> **Dataset excerpt**

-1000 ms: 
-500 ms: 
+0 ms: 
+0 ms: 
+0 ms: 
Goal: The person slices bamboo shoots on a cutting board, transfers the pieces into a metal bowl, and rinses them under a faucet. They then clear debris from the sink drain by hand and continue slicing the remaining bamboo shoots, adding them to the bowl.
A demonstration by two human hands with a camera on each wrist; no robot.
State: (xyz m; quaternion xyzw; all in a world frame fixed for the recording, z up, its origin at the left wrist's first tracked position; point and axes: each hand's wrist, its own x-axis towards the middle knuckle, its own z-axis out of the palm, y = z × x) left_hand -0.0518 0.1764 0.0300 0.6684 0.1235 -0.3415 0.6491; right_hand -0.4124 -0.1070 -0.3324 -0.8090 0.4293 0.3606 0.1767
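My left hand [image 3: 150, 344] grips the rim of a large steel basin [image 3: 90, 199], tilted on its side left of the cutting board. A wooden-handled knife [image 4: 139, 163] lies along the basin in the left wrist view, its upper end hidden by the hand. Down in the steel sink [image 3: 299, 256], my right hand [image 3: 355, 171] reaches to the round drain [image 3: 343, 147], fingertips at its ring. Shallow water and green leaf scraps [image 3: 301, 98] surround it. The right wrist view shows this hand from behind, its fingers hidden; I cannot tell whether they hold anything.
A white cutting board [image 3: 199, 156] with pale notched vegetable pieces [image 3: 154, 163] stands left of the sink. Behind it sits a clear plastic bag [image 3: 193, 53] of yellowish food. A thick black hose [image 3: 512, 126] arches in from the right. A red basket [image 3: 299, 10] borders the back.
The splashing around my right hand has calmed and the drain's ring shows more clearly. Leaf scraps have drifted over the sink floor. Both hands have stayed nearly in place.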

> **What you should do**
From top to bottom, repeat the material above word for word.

> **Result of this task**
-1000 ms: 
-500 ms: 
+0 ms: 
+0 ms: 
+0 ms: 
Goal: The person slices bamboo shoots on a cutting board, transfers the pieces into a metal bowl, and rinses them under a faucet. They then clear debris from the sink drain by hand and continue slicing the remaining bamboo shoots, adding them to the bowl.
A demonstration by two human hands with a camera on each wrist; no robot.
State: (xyz m; quaternion xyzw; all in a world frame fixed for the recording, z up, its origin at the left wrist's first tracked position; point and axes: each hand's wrist, its own x-axis towards the middle knuckle, its own z-axis out of the palm, y = z × x) left_hand -0.0518 0.1764 0.0300 0.6684 0.1235 -0.3415 0.6491; right_hand -0.4124 -0.1070 -0.3324 -0.8090 0.4293 0.3606 0.1767
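My left hand [image 3: 150, 344] grips the rim of a large steel basin [image 3: 90, 199], tilted on its side left of the cutting board. A wooden-handled knife [image 4: 139, 163] lies along the basin in the left wrist view, its upper end hidden by the hand. Down in the steel sink [image 3: 299, 256], my right hand [image 3: 355, 171] reaches to the round drain [image 3: 343, 147], fingertips at its ring. Shallow water and green leaf scraps [image 3: 301, 98] surround it. The right wrist view shows this hand from behind, its fingers hidden; I cannot tell whether they hold anything.
A white cutting board [image 3: 199, 156] with pale notched vegetable pieces [image 3: 154, 163] stands left of the sink. Behind it sits a clear plastic bag [image 3: 193, 53] of yellowish food. A thick black hose [image 3: 512, 126] arches in from the right. A red basket [image 3: 299, 10] borders the back.
The splashing around my right hand has calmed and the drain's ring shows more clearly. Leaf scraps have drifted over the sink floor. Both hands have stayed nearly in place.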

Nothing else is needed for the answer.